Fear and Hate in Alabama and Beyond: Narratives of Immigration in the Trump Campaign
Dr. Silvia Giagnoni is an independent scholar and writer who lives between Alabama and Tuscany. She writes both in English and in Italian about immigration and social justice issues. Her most recent book is Here we May Rest. Alabama Immigrants in the Age of HB56 (New South Books 2017). You may contact the author at firstname.lastname@example.org
In August 2015, in one of his first appearances as President-hopeful, Donald Trump galvanized his audience in Mobile, Alabama, by criminalizing immigrants and attacking sanctuary cities. Capitalizing on fear, he referred to the tragic deaths of two white women by the hands of undocumented immigrants. Trump knew those high-profile cases would resonate with Alabamians who have been fed similar rhetoric by Fox News and its echo chamber on the web. This essay explores the use of hate speech and negative portrayals of immigrants during the presidential campaign of Donald Trump with particular attention to the progressive criminalization of foreign-born individuals and Mexicans specifically. It also points to the current discourse dominated today in conservative media by the narrative of security, a narrative that today lumps together illegal immigration, crime, and terrorism.
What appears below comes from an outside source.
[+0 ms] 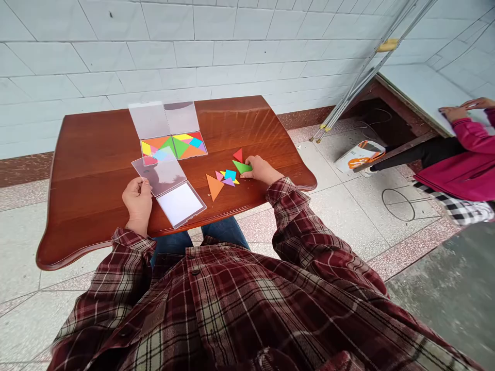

The essay investigates how such narrative has been reproduced by politicians and media pundits: to begin with, by Kansas Secretary of State and attorney Kris Kobach, who drafted the harshest state-level, anti-immigration bill that passed in 2011 in Alabama, HB 56, which represented an experiment in the “removal by attrition” (or self-deportation) strategy; by the former U.S. Attorney General, Jeff Sessions, once a U.S. Senator from Mobile, renown for being “tough on crime” and for his restrictionist stance on immigration; and by the once-Fox News TV host, Bill O’Reilly, who spearheaded the efforts to pass a law that further criminalize immigrants by establishing mandatory minimums for illegal reentry. The essay explores the role played by self-segregation in reinforcing stereotypical ideas about “the Other;” explains why immigration is the perfect topic to spin; and illustrates the lingering influence of cable TV in “cultivating” views about immigrants. The essay concludes by pointing to the emergence of alternative narratives of immigration in Alabama and beyond and provides further directions for research on the topic.